▶ TASK STATEMENT
The entries below must be returned exactly as they stand.

▶ RECORDED INFORMATION
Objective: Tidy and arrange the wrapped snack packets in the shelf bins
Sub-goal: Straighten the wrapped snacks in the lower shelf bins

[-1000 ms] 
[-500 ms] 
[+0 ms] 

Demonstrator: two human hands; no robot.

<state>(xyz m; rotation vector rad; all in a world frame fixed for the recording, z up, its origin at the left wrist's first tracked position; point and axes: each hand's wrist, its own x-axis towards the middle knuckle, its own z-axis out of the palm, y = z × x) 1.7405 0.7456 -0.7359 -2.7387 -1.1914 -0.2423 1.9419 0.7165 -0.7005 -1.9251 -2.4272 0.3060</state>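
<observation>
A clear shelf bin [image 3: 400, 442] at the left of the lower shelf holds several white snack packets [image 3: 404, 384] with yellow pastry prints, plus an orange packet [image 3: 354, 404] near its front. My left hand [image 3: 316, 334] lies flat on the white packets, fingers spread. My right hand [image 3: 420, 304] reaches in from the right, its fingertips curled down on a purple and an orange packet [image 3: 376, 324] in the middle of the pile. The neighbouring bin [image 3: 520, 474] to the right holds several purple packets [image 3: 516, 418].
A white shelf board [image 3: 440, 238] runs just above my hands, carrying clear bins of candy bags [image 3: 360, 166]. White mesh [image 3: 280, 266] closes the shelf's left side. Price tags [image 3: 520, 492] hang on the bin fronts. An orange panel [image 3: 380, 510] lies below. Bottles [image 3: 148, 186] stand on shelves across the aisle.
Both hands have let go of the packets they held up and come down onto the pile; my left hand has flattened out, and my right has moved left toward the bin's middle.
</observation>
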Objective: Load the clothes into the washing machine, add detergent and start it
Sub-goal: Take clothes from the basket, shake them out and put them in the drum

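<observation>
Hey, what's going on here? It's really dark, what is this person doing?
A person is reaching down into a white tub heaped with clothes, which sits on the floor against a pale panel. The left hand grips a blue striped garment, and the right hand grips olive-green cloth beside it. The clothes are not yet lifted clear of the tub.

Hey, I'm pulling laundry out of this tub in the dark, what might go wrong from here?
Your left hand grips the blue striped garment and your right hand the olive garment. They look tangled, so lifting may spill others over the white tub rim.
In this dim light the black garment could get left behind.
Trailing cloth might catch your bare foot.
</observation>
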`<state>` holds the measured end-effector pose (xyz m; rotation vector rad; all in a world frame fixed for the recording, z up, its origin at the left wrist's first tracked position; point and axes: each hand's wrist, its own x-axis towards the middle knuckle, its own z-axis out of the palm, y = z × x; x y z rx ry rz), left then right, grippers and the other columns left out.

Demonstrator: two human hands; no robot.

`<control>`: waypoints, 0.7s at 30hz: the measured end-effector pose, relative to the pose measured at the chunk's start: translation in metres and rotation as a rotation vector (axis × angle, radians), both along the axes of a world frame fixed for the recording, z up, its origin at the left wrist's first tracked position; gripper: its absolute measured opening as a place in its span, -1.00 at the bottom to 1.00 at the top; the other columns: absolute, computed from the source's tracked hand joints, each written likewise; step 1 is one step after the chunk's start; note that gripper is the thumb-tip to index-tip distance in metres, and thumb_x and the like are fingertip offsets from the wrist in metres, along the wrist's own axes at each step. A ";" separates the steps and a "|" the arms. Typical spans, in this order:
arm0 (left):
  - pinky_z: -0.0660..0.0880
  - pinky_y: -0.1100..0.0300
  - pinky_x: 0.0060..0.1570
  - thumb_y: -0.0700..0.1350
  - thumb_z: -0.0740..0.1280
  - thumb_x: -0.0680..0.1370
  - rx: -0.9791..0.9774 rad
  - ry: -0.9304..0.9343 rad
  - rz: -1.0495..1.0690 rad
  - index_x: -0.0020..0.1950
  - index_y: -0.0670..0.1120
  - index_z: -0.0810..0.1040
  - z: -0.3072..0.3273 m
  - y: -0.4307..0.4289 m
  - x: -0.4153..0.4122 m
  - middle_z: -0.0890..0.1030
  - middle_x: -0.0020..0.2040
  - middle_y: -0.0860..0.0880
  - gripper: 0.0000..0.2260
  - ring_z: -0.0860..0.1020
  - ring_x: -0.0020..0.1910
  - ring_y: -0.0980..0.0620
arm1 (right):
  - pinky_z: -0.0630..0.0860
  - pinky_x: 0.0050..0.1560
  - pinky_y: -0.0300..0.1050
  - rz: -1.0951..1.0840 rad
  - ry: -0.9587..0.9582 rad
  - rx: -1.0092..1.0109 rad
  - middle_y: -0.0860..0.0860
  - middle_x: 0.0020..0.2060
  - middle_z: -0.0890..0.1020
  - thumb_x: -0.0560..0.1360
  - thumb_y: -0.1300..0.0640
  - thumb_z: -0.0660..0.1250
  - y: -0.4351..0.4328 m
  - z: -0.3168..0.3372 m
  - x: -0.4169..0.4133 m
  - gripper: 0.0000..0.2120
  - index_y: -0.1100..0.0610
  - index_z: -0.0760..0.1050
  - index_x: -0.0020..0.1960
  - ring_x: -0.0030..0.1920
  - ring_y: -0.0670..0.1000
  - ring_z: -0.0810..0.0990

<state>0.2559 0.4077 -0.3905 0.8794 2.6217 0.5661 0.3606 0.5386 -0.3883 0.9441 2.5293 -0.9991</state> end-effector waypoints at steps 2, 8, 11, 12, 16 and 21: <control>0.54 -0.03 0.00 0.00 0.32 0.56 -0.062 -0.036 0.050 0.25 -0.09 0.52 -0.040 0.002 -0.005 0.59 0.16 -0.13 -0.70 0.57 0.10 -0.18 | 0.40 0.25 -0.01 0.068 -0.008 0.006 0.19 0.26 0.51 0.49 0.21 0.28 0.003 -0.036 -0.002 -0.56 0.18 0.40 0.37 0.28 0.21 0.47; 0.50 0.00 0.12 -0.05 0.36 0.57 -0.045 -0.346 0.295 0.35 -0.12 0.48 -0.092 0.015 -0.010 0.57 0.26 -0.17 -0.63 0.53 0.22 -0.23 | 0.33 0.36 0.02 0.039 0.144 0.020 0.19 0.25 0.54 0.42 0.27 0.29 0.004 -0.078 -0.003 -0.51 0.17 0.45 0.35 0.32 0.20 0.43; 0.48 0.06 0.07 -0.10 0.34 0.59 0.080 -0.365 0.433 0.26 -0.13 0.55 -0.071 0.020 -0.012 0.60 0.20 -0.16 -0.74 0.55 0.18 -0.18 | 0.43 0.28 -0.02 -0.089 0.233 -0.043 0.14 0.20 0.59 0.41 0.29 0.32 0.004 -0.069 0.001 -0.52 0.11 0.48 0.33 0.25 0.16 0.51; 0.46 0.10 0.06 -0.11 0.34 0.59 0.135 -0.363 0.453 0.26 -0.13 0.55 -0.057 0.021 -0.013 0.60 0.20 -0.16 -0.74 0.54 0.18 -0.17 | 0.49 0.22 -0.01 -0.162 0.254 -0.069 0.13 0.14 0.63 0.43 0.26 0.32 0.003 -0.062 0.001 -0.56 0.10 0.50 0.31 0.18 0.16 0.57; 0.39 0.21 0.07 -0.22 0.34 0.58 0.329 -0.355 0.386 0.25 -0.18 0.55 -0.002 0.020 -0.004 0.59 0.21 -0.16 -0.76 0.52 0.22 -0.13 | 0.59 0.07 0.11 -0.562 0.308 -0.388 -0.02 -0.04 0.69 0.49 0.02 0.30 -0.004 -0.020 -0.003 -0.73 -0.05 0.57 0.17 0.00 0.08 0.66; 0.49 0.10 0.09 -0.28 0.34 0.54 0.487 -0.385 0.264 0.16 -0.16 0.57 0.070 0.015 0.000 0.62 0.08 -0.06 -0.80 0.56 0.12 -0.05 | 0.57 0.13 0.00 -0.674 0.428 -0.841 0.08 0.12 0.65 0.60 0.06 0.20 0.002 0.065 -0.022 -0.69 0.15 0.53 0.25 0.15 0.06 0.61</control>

▶ OUTPUT
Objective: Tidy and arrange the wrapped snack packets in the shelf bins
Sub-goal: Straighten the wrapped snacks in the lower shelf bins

[-1000 ms] 
[-500 ms] 
[+0 ms] 

Demonstrator: two human hands; no robot.

<state>(xyz m; rotation vector rad; all in a world frame fixed for the recording, z up, its origin at the left wrist's first tracked position; point and axes: each hand's wrist, its own x-axis towards the middle knuckle, its own z-axis out of the palm, y = z × x) 1.7405 0.7456 -0.7359 -2.7387 -1.1914 -0.2423 1.9419 0.7165 -0.7005 -1.9251 -2.4272 0.3060</state>
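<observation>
A clear shelf bin [image 3: 400, 442] at the left of the lower shelf holds several white snack packets [image 3: 404, 384] with yellow pastry prints, plus an orange packet [image 3: 354, 404] near its front. My left hand [image 3: 316, 334] lies flat on the white packets, fingers spread. My right hand [image 3: 420, 304] reaches in from the right, its fingertips curled down on a purple and an orange packet [image 3: 376, 324] in the middle of the pile. The neighbouring bin [image 3: 520, 474] to the right holds several purple packets [image 3: 516, 418].
A white shelf board [image 3: 440, 238] runs just above my hands, carrying clear bins of candy bags [image 3: 360, 166]. White mesh [image 3: 280, 266] closes the shelf's left side. Price tags [image 3: 520, 492] hang on the bin fronts. An orange panel [image 3: 380, 510] lies below. Bottles [image 3: 148, 186] stand on shelves across the aisle.
Both hands have let go of the packets they held up and come down onto the pile; my left hand has flattened out, and my right has moved left toward the bin's middle.
</observation>
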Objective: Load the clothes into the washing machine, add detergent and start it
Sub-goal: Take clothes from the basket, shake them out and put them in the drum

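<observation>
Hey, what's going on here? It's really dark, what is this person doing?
A person is reaching down into a white tub heaped with clothes, which sits on the floor against a pale panel. The left hand grips a blue striped garment, and the right hand grips olive-green cloth beside it. The clothes are not yet lifted clear of the tub.

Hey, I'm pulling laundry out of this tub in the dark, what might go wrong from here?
Your left hand grips the blue striped garment and your right hand the olive garment. They look tangled, so lifting may spill others over the white tub rim.
In this dim light the black garment could get left behind.
Trailing cloth might catch your bare foot.
</observation>
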`<state>` holds the measured end-effector pose (xyz m; rotation vector rad; all in a world frame fixed for the recording, z up, its origin at the left wrist's first tracked position; point and axes: each hand's wrist, its own x-axis towards the middle knuckle, its own z-axis out of the palm, y = z × x; x y z rx ry rz), left then right, grippers and the other columns left out.

Demonstrator: two human hands; no robot.

`<control>`: waypoints, 0.7s at 30hz: the measured end-effector pose, relative to the pose measured at the chunk's start: translation in metres and rotation as a rotation vector (axis × angle, radians), both along the axes of a world frame fixed for the recording, z up, its origin at the left wrist's first tracked position; gripper: its absolute measured opening as a place in its span, -1.00 at the bottom to 1.00 at the top; the other columns: absolute, computed from the source's tracked hand joints, each written likewise; step 1 is one step after the chunk's start; note that gripper is the thumb-tip to index-tip distance in metres, and thumb_x and the like are fingertip offsets from the wrist in metres, along the wrist's own axes at each step. A ";" separates the steps and a "|" the arms. Typical spans, in this order:
arm0 (left):
  - pinky_z: -0.0660..0.0880
  - pinky_y: -0.1100..0.0300
  - pinky_x: 0.0060..0.1570
  - thumb_y: -0.0700..0.1350
  - thumb_z: -0.0740..0.1280
  - thumb_x: -0.0680..0.1370
  - rx: -0.9791..0.9774 rad
  - ry: -0.9304..0.9343 rad
  - rz: -1.0495..1.0690 rad
  - index_x: -0.0020..0.1950
  - index_y: -0.0670..0.1120
  - index_z: -0.0810..0.1040
  - z: -0.3072..0.3273 m
  - y: -0.4307..0.4289 m
  - x: -0.4153..0.4122 m
  - middle_z: -0.0890..0.1030
  - middle_x: -0.0020..0.2040
  - middle_y: -0.0860..0.0880
  - gripper: 0.0000..0.2260
  - ring_z: -0.0860..0.1020
  - ring_x: -0.0020..0.1910
  - ring_y: -0.0980..0.0620
arm1 (right):
  - pinky_z: -0.0630..0.0860
  - pinky_x: 0.0050..0.1560
  - pinky_y: -0.0300..0.1050
  - rz: -1.0951..1.0840 rad
  - ry: -0.9587..0.9582 rad
  - rx: -1.0092..1.0109 rad
  - middle_y: -0.0860..0.0860
  - middle_x: 0.0020..0.2060
  - middle_z: -0.0890..0.1020
  - thumb_x: -0.0560..0.1360
  - thumb_y: -0.1300..0.0640
  - thumb_z: -0.0660..0.1250
  - y: -0.4351..0.4328 m
  - z: -0.3168..0.3372 m
  - x: -0.4169..0.4133 m
  - gripper: 0.0000..0.2120
  - index_y: -0.1100..0.0610
  - index_z: -0.0760..0.1050
  - index_x: -0.0020..0.1960
  - ring_x: -0.0030..0.1920
  - ring_y: -0.0670..0.1000
  - ring_z: -0.0810..0.0990

<state>0.2559 0.4077 -0.3905 0.8794 2.6217 0.5661 0.3606 0.5386 -0.3883 0.9441 2.5293 -0.9991</state> end-effector waypoints at steps 2, 8, 11, 12, 16 and 21: <control>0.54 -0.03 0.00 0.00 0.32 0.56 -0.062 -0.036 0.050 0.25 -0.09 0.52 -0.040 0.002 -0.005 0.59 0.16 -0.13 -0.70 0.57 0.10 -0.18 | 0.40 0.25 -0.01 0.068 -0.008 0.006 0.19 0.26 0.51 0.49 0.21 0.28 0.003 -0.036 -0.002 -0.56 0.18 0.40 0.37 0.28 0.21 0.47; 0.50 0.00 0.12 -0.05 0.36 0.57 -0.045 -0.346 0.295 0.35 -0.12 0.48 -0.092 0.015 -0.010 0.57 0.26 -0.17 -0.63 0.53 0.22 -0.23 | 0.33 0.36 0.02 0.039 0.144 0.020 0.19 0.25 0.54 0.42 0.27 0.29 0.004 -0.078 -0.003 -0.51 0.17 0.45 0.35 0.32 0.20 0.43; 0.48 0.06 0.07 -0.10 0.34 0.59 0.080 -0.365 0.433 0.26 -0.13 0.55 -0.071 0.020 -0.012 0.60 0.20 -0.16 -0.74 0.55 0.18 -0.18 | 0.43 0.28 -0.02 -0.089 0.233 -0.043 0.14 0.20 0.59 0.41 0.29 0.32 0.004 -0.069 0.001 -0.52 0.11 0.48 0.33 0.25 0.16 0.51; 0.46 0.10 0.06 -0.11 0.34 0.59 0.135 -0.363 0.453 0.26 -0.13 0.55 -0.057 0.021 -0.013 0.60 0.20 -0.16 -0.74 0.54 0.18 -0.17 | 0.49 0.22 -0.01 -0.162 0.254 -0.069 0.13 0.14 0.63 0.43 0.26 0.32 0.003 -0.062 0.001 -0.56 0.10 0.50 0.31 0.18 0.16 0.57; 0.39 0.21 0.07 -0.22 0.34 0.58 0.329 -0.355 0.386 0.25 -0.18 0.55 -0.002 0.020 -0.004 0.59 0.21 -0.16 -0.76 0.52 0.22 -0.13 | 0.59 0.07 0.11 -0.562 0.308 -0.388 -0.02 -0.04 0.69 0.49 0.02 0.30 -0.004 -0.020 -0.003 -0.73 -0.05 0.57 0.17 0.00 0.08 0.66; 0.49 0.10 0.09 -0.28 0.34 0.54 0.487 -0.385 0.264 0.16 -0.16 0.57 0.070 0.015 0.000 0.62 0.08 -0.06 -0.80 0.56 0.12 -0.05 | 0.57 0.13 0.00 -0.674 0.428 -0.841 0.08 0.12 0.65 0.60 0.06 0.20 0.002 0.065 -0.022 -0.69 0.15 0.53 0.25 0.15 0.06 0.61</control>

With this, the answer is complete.